Agora, ao final de seu período na agência, encampa uma das teorias que mais irritam os fabricantes de produtos comestíveis. A classificação NOVA, cunhada há dez anos, defende a separação dos alimentos segundo a natureza, a extensão e o propósito do processamento.
É assim:
– alimentos in natura são alimentos frescos. Aquilo que a gente sempre comeu: frutas, verduras, legumes, grãos. Junto com eles estão alimentos minimamente processados.
– ingredientes culinários processados são aquilo que adicionamos aos alimentos in natura para preparações: sal, açúcar, óleos.
– alimentos processados são alimentos frescos submetidos a algum processo de transformação usando ingredientes culinários. Por exemplo, alimentos enlatados, conservas, carnes processadas.
– ultraprocessados são formulações feitas a partir de uma combinação de ingredientes ou de fragmentos de alimentos outrora frescos e somados a uma série de aditivos. No popular, comida-porcaria: biscoitos, salgadinhos, macarrões instantâneos, refrigerantes.
No Brasil, a diretriz oficial, que é o Guia Alimentar para a População Brasileira, recomenda limitar a ingestão de processados e evitar ultraprocessados.
Como havíamos antecipado em janeiro, esse seria um ano quente para os fabricantes de produtos comestíveis. Cresce no mundo todo a pressão para que os Estados adotem medidas que estimulem o consumo de alimentos frescos e desincentivem a ingestão de ultraprocessados.
“O sistema alimentar industrializado global está quebrado”, afirmou Carlos Monteiro, em material divulgado à imprensa. “O crescimento muito rápido na fabricação e no consumo de alimentos ultraprocessados não saudáveis ao redor mundo e o crescimento paralelo da obesidade e do diabetes, ambos agora pandêmicos, ilustram isso.”
O estudo publicado pela FAO, com 48 páginas, reúne as evidências científicas que associam ultraprocessados a doenças e a uma “natureza” nutricional desbalanceada. Olhando apenas para os últimos meses, foram vários os artigos que começaram a responder às questões levantadas dez anos atrás por Monteiro.

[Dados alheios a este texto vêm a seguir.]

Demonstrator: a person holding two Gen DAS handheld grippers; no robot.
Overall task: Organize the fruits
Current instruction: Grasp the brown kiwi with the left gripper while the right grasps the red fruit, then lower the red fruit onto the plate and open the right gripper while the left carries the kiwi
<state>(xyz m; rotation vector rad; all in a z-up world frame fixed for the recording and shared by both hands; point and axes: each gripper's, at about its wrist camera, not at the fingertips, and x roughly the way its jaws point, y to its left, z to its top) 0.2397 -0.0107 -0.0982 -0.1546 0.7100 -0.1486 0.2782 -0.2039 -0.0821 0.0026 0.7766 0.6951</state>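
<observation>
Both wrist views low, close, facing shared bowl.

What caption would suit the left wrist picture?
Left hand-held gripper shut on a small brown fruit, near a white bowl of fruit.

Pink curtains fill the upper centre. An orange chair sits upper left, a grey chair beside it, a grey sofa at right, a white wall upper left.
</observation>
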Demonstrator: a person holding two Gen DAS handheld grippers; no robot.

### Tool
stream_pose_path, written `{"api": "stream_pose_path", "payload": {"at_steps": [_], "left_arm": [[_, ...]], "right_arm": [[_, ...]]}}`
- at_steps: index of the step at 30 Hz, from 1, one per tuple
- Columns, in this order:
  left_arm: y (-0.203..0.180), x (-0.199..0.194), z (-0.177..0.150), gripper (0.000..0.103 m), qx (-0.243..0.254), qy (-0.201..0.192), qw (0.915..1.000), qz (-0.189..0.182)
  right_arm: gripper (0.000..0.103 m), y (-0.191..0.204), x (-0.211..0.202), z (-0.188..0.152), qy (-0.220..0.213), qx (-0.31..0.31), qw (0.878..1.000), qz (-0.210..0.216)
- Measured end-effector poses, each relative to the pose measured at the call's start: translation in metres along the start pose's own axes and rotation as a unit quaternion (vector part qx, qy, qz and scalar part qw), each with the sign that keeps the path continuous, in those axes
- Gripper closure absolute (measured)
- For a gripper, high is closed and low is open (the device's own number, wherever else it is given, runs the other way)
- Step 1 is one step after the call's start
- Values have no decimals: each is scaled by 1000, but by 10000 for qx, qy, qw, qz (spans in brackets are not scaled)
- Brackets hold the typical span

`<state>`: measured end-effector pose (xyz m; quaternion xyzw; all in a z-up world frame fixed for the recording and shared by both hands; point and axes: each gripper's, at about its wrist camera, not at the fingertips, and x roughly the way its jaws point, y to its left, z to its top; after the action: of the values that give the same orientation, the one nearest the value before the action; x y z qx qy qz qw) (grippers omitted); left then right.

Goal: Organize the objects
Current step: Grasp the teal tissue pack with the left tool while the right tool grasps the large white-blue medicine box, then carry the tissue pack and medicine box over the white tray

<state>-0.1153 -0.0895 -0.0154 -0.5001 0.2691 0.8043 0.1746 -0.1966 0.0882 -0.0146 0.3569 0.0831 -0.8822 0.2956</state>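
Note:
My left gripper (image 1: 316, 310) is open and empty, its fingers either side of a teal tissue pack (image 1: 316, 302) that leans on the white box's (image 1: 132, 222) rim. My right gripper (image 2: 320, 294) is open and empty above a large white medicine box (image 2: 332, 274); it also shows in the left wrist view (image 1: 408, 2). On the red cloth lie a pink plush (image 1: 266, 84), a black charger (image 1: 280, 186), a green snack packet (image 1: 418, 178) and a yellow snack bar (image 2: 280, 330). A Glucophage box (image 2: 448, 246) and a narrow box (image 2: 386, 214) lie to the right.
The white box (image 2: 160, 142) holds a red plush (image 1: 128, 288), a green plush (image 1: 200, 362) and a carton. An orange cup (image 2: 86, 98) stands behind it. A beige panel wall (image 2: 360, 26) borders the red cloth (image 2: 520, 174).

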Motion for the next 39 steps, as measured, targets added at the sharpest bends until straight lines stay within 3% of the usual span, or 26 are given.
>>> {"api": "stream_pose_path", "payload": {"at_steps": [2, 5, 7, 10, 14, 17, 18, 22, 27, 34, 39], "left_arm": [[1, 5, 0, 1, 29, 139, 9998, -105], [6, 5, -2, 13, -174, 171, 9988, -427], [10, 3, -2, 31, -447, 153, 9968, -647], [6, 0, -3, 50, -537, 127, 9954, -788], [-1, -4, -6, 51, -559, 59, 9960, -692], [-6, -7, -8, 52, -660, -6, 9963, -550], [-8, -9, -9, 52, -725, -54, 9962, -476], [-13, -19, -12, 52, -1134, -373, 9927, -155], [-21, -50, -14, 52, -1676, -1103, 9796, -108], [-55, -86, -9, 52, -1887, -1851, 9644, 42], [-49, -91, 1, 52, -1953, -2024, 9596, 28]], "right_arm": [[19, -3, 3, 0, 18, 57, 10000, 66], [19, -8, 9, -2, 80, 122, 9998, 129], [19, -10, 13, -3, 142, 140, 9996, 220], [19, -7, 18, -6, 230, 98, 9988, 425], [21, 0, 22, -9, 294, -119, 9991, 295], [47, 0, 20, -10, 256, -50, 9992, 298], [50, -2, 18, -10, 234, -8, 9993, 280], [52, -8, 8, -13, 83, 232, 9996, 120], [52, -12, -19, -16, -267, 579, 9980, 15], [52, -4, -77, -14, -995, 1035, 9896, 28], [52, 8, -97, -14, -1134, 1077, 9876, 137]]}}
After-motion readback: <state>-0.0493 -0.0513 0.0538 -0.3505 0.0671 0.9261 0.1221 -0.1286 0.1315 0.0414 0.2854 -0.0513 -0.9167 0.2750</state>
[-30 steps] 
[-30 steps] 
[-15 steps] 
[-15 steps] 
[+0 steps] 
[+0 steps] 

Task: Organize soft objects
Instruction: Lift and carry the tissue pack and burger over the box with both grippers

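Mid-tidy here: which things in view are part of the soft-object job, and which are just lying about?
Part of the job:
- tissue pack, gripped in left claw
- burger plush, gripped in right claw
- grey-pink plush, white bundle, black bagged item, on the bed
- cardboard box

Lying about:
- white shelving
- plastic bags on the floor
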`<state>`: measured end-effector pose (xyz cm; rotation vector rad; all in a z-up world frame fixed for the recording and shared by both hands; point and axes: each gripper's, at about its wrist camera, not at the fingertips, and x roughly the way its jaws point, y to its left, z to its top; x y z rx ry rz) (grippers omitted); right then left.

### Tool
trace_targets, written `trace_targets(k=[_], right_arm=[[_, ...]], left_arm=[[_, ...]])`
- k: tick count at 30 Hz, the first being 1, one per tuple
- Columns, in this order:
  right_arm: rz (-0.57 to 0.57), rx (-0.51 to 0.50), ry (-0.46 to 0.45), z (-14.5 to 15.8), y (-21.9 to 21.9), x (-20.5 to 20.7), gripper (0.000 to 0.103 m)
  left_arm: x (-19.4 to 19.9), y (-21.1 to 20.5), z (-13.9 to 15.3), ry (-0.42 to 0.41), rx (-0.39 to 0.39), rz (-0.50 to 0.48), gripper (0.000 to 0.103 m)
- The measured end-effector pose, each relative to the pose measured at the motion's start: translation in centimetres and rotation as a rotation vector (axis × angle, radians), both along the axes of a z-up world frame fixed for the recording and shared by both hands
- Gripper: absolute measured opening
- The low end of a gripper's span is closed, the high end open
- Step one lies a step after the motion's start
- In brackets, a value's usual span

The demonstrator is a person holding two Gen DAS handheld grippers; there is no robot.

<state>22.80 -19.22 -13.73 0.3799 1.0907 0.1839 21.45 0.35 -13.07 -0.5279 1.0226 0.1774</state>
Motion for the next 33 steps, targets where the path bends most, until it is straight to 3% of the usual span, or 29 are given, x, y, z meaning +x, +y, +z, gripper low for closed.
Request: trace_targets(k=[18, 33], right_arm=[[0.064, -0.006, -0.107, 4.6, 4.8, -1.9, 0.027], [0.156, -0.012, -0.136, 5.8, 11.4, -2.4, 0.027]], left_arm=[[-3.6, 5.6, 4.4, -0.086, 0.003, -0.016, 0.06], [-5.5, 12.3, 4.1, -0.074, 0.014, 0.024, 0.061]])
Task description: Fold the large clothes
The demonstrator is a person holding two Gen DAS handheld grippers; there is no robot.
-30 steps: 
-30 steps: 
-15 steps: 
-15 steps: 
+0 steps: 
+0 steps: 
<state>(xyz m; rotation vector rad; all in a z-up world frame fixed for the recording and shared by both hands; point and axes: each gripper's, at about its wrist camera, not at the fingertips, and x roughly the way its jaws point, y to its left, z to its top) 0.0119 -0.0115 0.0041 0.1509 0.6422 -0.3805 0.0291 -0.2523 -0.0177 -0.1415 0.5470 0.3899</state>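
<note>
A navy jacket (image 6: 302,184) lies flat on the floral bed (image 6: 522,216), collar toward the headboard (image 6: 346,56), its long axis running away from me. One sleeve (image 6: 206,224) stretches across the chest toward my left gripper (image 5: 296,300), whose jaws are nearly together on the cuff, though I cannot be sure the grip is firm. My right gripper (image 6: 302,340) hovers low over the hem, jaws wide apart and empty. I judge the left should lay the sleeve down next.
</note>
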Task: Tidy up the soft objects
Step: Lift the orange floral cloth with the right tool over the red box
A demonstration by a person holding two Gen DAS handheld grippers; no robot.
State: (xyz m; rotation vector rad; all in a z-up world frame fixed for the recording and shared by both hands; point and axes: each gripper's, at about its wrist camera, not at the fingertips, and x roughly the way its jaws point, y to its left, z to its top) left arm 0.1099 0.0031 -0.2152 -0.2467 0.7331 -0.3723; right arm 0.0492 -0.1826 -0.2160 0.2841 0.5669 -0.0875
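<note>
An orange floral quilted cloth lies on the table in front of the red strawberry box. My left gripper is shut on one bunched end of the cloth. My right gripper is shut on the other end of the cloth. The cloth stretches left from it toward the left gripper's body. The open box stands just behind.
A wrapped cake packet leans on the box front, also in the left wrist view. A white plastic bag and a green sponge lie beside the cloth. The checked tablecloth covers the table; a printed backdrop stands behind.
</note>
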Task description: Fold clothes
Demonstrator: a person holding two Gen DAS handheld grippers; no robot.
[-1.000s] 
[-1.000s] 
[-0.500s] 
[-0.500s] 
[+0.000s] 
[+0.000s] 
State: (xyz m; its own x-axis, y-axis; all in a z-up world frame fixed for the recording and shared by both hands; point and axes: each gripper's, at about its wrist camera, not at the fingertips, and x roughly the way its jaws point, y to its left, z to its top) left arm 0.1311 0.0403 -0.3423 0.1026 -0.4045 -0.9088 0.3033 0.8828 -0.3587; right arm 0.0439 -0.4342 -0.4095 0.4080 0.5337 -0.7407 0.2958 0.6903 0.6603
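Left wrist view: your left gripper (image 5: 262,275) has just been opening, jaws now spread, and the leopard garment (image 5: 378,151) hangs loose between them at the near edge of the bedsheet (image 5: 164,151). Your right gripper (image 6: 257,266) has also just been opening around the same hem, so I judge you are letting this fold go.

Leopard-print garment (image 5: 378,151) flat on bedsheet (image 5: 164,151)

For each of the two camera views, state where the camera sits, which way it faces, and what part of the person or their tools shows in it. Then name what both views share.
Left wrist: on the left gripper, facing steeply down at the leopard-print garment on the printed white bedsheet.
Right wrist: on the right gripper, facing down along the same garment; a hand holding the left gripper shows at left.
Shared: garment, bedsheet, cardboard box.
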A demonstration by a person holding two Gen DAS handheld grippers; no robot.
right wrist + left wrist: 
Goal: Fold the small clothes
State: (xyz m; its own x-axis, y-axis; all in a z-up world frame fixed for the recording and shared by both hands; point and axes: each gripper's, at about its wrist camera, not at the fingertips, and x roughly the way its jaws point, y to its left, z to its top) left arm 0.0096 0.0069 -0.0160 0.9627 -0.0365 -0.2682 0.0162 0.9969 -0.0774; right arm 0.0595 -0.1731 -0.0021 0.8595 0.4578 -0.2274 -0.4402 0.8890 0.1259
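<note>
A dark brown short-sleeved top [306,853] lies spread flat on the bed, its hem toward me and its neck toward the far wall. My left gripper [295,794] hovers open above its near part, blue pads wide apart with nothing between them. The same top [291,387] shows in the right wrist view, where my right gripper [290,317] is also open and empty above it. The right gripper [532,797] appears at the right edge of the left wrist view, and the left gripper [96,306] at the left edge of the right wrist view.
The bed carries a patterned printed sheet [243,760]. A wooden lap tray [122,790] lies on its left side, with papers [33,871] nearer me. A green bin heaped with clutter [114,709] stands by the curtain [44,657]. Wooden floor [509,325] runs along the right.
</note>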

No mais debatido deles, pesquisadores dos Institutos Nacionais de Saúde dos Estados Unidos controlaram a dieta de 20 pessoas ao longo de quatro semanas. Nas duas primeiras, com uma dieta à base de ultraprocessados, essas pessoas ganharam peso. Nas duas seguintes, sem ultraprocessados e com alimentos in natura, perderam peso.
“A conclusão é clara. Governos em todos os níveis agora precisam entrar em acordo e estabelecer medidas, incluindo políticas fiscais, que apoiem e protejam o consumo de refeições frescas preparadas”, defendeu Carlos Monteiro. “Ao mesmo tempo, medidas regulatórias devem fazer ultraprocessados, que são uma ameaça à saúde pública tão grande quanto o tabaco, menos atrativos, acessíveis e disponíveis.”